EXERCISE PROMPT:
Among the lines below, keep only those from the one containing "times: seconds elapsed" through the one containing "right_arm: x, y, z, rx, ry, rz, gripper", and reproduce them exactly.

DATA EXTRACTS:
• • • •
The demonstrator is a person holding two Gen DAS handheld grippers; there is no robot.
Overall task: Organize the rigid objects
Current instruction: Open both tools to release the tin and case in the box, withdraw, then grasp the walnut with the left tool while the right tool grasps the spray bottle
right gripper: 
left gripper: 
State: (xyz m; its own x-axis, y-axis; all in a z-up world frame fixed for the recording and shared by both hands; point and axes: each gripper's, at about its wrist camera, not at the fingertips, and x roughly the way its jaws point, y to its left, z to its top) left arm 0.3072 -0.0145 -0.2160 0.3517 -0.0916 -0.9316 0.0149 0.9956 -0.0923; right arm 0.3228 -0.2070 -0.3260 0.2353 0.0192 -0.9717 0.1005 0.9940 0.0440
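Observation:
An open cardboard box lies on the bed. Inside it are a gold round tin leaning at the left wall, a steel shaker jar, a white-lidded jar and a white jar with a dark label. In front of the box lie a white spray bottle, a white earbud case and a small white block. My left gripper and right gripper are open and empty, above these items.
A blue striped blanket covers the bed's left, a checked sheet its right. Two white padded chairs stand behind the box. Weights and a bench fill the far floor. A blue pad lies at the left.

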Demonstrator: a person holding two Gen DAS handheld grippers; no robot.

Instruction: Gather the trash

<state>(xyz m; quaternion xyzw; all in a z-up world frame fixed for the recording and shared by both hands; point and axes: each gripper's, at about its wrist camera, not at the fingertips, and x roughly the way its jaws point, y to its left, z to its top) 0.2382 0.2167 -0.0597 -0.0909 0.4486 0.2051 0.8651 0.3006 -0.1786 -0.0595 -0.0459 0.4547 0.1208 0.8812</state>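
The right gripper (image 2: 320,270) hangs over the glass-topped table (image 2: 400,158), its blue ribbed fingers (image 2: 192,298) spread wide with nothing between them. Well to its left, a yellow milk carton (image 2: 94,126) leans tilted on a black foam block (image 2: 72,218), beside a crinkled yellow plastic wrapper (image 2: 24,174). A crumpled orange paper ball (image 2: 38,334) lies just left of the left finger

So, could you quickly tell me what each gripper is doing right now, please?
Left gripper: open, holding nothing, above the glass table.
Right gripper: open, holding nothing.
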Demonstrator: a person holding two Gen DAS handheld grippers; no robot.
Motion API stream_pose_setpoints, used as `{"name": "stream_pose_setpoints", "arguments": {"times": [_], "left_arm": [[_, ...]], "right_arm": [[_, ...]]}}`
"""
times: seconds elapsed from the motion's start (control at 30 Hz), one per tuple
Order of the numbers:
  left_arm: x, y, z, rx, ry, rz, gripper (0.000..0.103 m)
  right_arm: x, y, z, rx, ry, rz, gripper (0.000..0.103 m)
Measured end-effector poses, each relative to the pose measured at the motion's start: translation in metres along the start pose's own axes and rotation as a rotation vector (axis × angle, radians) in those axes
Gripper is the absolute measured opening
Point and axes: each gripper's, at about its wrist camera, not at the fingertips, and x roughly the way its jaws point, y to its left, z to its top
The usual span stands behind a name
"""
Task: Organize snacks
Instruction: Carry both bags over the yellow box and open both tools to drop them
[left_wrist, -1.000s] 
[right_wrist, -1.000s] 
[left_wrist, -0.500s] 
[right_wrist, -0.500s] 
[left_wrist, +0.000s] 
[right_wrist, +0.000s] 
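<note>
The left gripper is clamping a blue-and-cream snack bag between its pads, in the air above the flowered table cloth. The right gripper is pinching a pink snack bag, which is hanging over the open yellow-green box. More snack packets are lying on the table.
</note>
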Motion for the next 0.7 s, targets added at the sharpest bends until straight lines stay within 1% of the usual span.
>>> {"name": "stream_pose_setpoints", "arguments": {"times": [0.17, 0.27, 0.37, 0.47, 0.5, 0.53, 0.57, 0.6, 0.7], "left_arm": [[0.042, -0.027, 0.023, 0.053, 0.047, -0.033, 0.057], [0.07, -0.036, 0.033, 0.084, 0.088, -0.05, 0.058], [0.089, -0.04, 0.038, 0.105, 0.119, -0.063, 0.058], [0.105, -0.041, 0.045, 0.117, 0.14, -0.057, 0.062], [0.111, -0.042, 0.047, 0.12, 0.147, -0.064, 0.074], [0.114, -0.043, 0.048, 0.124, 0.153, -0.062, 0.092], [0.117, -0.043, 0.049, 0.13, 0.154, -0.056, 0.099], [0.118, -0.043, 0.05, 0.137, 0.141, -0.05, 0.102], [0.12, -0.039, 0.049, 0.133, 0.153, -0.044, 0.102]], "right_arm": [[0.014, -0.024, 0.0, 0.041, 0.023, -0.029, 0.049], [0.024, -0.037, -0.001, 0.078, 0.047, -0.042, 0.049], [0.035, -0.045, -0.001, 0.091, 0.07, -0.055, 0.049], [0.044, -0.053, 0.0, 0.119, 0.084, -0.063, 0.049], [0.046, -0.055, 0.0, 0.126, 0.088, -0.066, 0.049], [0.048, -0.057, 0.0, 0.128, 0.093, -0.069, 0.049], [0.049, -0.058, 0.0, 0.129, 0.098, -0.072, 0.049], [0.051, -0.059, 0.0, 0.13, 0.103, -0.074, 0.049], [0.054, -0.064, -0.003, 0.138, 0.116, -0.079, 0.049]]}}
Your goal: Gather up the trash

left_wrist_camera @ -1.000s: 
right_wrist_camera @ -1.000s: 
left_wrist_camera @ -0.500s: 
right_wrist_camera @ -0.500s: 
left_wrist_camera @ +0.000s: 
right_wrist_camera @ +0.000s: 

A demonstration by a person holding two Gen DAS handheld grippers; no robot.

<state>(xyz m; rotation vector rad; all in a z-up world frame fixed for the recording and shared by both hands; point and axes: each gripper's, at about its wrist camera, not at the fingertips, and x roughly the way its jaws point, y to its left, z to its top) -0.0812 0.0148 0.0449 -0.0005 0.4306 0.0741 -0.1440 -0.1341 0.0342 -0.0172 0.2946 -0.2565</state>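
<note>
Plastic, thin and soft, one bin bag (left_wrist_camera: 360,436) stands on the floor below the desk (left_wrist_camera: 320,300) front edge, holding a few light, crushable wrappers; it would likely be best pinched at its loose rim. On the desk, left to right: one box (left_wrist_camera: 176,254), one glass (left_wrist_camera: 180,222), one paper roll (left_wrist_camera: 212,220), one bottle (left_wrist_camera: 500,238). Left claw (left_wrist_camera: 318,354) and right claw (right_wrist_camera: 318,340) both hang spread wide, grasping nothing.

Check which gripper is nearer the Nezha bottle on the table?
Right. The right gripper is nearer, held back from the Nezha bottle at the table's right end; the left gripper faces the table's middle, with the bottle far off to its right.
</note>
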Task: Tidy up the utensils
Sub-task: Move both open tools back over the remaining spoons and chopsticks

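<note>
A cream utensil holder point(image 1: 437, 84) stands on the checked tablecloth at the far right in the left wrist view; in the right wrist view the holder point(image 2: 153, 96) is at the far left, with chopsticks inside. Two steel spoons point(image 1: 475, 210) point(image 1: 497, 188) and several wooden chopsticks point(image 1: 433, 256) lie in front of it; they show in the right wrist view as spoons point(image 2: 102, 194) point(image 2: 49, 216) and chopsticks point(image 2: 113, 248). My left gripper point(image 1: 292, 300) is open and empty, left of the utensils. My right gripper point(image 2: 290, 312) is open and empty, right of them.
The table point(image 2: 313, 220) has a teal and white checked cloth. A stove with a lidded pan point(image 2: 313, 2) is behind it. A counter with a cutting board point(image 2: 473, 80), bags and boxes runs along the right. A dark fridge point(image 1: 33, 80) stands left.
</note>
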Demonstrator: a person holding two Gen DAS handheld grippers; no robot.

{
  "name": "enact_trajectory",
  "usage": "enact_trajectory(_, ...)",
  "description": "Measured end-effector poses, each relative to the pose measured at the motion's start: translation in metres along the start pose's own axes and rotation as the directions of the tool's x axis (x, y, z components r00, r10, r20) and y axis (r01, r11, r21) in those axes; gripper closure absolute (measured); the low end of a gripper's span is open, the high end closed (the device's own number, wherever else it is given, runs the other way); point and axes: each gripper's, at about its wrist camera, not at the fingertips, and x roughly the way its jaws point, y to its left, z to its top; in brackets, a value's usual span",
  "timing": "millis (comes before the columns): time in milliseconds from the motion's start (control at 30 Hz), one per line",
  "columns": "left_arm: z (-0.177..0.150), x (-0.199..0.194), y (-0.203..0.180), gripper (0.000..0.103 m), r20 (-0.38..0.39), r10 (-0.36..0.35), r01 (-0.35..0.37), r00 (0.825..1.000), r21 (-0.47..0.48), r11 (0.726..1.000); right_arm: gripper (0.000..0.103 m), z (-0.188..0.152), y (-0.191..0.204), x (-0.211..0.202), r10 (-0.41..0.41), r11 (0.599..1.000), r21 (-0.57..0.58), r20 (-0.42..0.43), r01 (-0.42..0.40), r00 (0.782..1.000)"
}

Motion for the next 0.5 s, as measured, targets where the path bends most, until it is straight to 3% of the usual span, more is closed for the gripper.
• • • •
EXERCISE ANSWER:
times: seconds elapsed from the motion's start (control at 30 Hz), one per tuple
Order of the numbers:
  left_arm: x, y, z, rx, ry, rz, gripper (0.000..0.103 m)
  right_arm: x, y, z, rx, ry, rz, gripper (0.000..0.103 m)

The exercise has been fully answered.